--- Yakov Lerner <[EMAIL PROTECTED]> wrote:
> I use sometimes the regex that finds paragraphs
> containing given words w1,w2,... in any order ( I define "paragraph"
> as separated by lines, \n\n).
>
> I use the pattern like this: (two-word example, w1 and w2, but easily
> expandable for N words):
> /\c\(.\|.\n\)*\<w1\>\&\(.\|.\n\)*\<w2\>
> (and I set :set maxmempattern=20000 )
> This works.

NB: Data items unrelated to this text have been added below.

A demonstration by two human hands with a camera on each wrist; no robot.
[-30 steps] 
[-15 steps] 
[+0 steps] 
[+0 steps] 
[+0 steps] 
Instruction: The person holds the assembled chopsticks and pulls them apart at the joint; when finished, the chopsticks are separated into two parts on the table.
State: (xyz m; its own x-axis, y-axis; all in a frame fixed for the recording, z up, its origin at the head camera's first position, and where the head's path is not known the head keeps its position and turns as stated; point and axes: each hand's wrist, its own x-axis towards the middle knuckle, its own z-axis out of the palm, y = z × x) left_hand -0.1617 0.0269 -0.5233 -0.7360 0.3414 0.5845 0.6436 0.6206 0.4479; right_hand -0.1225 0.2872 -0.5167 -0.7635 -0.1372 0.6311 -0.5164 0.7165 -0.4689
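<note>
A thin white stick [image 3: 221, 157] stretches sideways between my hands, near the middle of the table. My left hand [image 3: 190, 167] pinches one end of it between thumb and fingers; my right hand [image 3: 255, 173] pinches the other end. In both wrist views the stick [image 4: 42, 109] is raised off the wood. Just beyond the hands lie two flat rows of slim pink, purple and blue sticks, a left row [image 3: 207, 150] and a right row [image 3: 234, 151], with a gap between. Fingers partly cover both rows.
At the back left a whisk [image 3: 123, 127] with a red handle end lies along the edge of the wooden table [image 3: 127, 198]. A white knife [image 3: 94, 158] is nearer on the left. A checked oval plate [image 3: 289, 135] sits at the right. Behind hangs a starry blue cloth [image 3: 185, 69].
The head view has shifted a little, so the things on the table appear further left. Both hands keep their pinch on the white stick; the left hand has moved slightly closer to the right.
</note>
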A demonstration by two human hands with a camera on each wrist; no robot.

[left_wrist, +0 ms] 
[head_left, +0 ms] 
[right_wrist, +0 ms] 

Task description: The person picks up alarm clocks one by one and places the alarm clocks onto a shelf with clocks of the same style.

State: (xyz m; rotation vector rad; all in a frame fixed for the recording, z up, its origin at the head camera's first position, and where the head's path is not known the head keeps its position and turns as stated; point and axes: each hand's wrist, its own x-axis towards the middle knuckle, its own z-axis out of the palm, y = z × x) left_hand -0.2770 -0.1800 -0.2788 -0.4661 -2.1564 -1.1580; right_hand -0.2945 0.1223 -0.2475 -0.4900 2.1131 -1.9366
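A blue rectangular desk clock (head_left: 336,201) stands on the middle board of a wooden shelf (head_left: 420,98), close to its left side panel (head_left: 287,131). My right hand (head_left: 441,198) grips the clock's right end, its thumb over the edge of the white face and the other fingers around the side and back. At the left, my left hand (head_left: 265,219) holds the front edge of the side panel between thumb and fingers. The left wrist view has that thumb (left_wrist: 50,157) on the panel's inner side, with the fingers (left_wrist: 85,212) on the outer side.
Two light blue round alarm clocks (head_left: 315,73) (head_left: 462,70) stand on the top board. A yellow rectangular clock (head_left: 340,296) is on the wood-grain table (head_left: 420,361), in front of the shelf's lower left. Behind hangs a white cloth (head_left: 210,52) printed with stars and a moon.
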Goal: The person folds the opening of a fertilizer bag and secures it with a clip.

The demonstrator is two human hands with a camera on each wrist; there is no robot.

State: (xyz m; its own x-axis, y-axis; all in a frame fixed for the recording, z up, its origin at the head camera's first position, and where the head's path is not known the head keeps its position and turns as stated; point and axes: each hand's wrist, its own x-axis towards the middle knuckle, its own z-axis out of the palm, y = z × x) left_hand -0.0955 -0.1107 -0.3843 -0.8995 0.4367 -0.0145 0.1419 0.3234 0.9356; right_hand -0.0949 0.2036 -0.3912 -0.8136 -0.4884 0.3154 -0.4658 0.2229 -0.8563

But search time is unbelievably slow on big files.
>
> My question is; is there a rewrite of this regex that works faster.
>
> To see the testcase how of how slow this works:
> 1. wget http://www.vmunix.com/~gabor/c/draft.html
> # this is ~1.3 MB file.
> 2. vim draft.html
> 3. /\c\(.\|.\n\)*\<w1\>\&\(.\|.\n\)*\<w2\>
Try this pattern:
/\c\n\zs\%(\%(.\|.\n\)\{-}\<international\>\&\%(.\|.\n\)\{-}\<although\>\)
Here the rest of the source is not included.